Whilst the threat is not existential for most businesses, the increased attention on status for both employment and tax purposes (see also the imminent IR35 changes), make it important for them to assess any exposure and act where necessary.

The main elements that led to the Courts’ decisions on Uber were:

  • The reality of the relationship between Uber, its drivers and customers was different to how it was described in contract documents – and reality always wins the day.
  • A contractual agreement cannot override statutory protections e.g. a signed agreement that says you are self employed is not valid if the conduct of the parties indicates otherwise.
  • The starting point for consideration of status is not the contract, but the purpose of the legislation that protects workers.
  • Uber exerted a high level of control over the drivers, e.g.
    • Remuneration was fixed by Uber – drivers could not charge more than the app prescribed and the ‘service fee’ deducted by Uber from each fare was fixed by them.
    • Contractual terms were dictated by Uber with no room for negotiation.
    • Once logged in to the app, the driver’s choice on which rides to accept was constrained.
    • Uber vetted the type of car a driver could use and imposed performance measures and penalties.
    • Uber limited communication between the driver and the customer and the ability for their relationship to extend beyond the individual trip.

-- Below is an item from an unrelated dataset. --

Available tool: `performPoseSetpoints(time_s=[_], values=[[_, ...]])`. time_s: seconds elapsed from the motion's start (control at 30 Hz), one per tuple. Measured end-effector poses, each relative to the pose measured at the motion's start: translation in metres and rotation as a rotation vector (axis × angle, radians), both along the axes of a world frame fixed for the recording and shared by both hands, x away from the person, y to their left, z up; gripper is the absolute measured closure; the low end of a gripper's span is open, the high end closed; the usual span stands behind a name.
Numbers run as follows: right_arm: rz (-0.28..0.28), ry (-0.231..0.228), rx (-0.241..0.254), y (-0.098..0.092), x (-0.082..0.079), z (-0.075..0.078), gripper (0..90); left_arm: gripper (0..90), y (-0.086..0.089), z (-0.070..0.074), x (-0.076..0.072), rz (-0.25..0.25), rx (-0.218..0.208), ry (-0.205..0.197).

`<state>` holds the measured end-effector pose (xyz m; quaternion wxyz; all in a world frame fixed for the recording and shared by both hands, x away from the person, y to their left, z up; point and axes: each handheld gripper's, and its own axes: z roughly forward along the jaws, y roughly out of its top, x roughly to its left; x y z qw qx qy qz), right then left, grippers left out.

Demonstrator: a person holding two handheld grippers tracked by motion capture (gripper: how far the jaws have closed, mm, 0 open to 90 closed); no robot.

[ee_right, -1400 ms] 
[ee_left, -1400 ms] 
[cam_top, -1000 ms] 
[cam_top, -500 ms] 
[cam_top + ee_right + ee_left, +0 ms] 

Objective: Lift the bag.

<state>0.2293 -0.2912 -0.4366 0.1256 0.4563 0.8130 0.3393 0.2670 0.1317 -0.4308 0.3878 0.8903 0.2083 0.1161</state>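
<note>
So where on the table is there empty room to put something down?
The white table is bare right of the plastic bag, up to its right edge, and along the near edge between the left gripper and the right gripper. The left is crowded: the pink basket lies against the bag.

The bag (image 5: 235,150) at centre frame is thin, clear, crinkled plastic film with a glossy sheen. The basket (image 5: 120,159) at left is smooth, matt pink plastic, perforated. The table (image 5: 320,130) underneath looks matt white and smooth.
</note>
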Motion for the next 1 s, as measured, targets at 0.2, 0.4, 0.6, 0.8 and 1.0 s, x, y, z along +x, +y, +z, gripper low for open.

The main lessons from Uber are therefore:

  • Make an honest assessment of whether the people you are engaging might be protected as workers. 
  • If it is not clear, decide whether you can give the workers more control of their service delivery to put them more squarely in the ‘self-employed’ space, or consider them workers or even full employees and put in place the controls you need to run your business successfully, taking account of the additional costs you will incur. Trying to ‘have your cake and eat it’ will most likely fail.
  • Prepare contracts that reflect the reality of the arrangements you arrive at.
  • Operate in accordance with the contracts.

When making your assessment, consider the general indicators of worker status:

  • They are required to provide personal service, e.g. there is no, or a limited, opportunity to provide a substitute under the contract.
  • The ‘dominant feature’ of the arrangement is to personally perform work rather than to deliver a particular outcome or objective.
  • They are, essentially, ‘in a subordinate and dependent position’ to their employer.
  • They don’t actively market their services to other potential customers.
  • They were recruited to be an integral part of the employer’s operations.